Corridor care is "a type of torture" that is leading to patients dying and causing NHS staff to have nightmares, the UK's nurses union has warned.
In one case, an elderly patient choked to death in a corridor, unseen by staff, according to a new dossier of evidence highlighting the problem published by the Royal College of Nursing (RCN).
Demand for care is so intense that hospitals are having to turn dining rooms, staff kitchens and rooms for viewing deceased people into overspill care areas, the RCN reveals.
Wes Streeting, the health secretary, has pledged to end the use of corridor care in England by 2029, if not sooner. However, NHS staff groups are sceptical that he can fulfil that promise, given that many hospitals are overloaded so often, and not just during the winter.
The RCN's dossier is based on testimony from 436 nurses around the UK between 2 and 9 January. One, in the south of England, was "having nightmares" after a patient died in a departure lounge that had been turned into a makeshift ward.

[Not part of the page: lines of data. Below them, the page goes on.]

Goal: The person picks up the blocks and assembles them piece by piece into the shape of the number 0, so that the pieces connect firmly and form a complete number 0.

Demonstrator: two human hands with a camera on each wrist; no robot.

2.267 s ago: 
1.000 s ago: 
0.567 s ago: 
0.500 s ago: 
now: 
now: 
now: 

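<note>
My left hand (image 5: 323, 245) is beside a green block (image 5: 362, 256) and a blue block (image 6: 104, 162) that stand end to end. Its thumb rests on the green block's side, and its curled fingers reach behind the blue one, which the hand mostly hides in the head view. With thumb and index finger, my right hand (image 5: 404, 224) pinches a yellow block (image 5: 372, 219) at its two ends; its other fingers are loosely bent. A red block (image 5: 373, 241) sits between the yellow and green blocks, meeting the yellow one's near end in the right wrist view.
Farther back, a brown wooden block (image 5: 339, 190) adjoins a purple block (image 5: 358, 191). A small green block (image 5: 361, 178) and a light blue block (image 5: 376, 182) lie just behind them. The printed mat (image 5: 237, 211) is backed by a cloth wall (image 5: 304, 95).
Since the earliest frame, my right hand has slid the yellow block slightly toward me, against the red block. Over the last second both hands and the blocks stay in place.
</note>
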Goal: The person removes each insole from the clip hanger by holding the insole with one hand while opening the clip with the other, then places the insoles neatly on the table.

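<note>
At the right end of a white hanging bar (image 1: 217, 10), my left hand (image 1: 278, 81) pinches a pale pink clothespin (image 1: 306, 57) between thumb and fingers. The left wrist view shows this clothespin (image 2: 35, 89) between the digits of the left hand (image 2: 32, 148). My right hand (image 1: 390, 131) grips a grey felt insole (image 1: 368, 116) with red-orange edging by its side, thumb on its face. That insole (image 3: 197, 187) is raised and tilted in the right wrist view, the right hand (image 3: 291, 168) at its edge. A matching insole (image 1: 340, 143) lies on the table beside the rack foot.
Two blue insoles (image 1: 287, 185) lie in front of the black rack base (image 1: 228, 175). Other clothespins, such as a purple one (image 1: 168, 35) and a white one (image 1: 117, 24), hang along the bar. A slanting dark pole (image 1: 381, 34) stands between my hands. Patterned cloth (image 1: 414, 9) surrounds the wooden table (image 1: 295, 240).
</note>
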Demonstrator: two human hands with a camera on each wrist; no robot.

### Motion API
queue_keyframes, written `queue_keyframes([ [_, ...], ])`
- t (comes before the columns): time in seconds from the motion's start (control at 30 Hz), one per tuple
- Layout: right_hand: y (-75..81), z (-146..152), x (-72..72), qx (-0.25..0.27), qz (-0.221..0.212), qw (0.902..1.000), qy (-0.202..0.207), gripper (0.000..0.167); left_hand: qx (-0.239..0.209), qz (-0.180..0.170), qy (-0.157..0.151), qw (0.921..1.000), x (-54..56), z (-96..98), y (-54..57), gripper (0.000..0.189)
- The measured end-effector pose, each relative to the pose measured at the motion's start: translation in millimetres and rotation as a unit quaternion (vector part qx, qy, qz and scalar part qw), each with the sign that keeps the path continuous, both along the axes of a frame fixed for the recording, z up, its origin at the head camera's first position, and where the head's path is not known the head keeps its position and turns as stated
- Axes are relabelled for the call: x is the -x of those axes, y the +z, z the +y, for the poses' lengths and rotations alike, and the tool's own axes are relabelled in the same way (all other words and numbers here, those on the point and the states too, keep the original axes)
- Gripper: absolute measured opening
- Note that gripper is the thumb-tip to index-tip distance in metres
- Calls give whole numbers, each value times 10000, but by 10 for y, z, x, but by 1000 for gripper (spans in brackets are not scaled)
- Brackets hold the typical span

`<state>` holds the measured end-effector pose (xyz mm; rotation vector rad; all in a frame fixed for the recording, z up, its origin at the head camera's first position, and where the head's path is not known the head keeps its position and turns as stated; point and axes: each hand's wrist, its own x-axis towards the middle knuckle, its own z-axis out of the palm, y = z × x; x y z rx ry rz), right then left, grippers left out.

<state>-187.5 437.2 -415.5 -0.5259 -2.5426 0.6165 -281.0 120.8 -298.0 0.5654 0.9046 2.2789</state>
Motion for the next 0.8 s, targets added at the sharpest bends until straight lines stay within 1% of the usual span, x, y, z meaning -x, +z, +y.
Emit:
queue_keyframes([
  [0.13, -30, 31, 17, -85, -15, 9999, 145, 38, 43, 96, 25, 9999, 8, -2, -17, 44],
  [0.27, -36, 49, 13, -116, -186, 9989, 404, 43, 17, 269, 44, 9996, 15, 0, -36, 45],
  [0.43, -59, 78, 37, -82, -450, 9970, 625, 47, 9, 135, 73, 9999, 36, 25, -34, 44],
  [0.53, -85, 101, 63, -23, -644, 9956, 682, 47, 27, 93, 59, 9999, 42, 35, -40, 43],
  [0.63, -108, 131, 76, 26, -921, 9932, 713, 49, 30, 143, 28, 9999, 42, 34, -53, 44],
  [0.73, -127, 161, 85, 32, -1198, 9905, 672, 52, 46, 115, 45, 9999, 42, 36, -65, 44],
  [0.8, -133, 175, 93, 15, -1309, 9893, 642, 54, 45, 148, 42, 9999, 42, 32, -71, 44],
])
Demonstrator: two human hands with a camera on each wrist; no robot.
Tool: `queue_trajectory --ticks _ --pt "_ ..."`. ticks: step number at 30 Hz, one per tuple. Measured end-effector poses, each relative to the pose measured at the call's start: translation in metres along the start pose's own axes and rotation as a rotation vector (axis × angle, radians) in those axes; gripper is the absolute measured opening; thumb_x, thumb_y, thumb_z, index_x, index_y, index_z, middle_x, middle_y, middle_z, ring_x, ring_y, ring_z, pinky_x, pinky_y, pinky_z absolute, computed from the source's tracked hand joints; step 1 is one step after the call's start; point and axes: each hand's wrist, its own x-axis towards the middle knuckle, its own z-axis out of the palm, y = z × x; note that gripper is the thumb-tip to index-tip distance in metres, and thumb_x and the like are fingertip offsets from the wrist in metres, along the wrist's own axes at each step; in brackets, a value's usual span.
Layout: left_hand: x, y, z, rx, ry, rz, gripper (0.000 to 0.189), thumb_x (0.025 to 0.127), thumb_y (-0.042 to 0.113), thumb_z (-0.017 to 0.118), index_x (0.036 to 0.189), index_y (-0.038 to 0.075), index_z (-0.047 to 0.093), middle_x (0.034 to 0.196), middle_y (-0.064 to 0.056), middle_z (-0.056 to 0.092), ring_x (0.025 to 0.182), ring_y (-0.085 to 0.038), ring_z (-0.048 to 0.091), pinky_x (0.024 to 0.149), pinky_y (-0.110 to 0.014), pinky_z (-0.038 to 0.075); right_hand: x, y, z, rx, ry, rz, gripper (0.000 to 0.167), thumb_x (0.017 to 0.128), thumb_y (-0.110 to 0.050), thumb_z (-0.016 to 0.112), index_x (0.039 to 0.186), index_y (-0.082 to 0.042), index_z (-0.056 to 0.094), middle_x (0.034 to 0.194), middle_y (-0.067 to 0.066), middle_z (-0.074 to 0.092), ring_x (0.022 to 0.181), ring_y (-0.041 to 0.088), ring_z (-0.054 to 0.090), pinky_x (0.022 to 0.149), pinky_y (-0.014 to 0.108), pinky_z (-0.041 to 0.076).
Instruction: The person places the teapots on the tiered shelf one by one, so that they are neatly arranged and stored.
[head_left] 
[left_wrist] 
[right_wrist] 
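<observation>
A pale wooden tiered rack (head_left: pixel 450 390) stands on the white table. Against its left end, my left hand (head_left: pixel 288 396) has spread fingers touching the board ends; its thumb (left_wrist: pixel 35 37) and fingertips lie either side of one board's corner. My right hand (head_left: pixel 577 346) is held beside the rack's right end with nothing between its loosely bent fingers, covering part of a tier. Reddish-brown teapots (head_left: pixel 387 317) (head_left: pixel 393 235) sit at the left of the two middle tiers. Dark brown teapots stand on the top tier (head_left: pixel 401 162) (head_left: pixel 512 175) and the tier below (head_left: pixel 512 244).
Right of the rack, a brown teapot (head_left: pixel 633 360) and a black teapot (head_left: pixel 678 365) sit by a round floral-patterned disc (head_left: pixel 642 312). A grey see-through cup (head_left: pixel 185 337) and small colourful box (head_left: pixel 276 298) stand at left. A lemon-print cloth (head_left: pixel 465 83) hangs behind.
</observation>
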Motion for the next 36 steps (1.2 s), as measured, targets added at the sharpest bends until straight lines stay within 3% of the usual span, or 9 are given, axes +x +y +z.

Another, in Yorkshire, relayed how a terminally ill patient had spent a week in an overflow area before being moved to a side room, where they died. "I won't ever forget that," the nurse said. A third, in the north-west of England, said it had become "routine" for 26 patients to be stuck in a corridor awaiting a bed, even though their hospital said no more than six should be left there.
Prof Nicola Ranger, the RCN's general secretary, said: "This testimony from nursing staff reveals once again the devastating human consequences of corridor care, with patients forced to endure conditions which have no place in our NHS."
Nurses' experience "shows the unacceptable practice of corridor care is spreading beyond emergency departments, including acute assessment units, respiratory wards and elderly care wards", she added. In June 2024, the union declared corridor care a "national emergency".
The NHS's safety watchdog in England warned last week that "temporary care environments" in hospitals posed serious risks to patients, including infection, lack of call bells and problems monitoring them. Some patients have died, undetected by staff, while in such areas, the Health Services Safety Investigations Body added.
A Department of Health and Social Care spokesperson said: "No one should receive care in a corridor. The situation we inherited is unacceptable and undignified, and we are determined to end it.
"We have taken immediate steps to address these issues, including investing £450m to expand urgent and emergency care services, expanding vaccination programmes, preparing for winter earlier than ever before, and building 40 new same-day emergency care centres and 15 mental health crisis centres."
About 16,600 people a year - 320 a week - in England die as a direct result of delays in accessing A&E care or a bed on a ward, according to estimates by the Royal College of Emergency Medicine, which represents A&E doctors.
Meanwhile, initiatives such as "super clinics" and using AI to help assess patients had helped hospitals in areas with high unemployment treat patients more quickly and get them back to work, Streeting said.
Waiting lists had fallen three times faster at 20 NHS trusts in places with significant economic inactivity locally than across the service as a whole after NHS "crack teams" of senior doctors worked with hospital bosses to tackle backlogs of care, he added.
The results of the NHS's "further faster 20" programme showed what NHS trusts could achieve if they adopted innovative methods to cut backlogs, the health secretary said.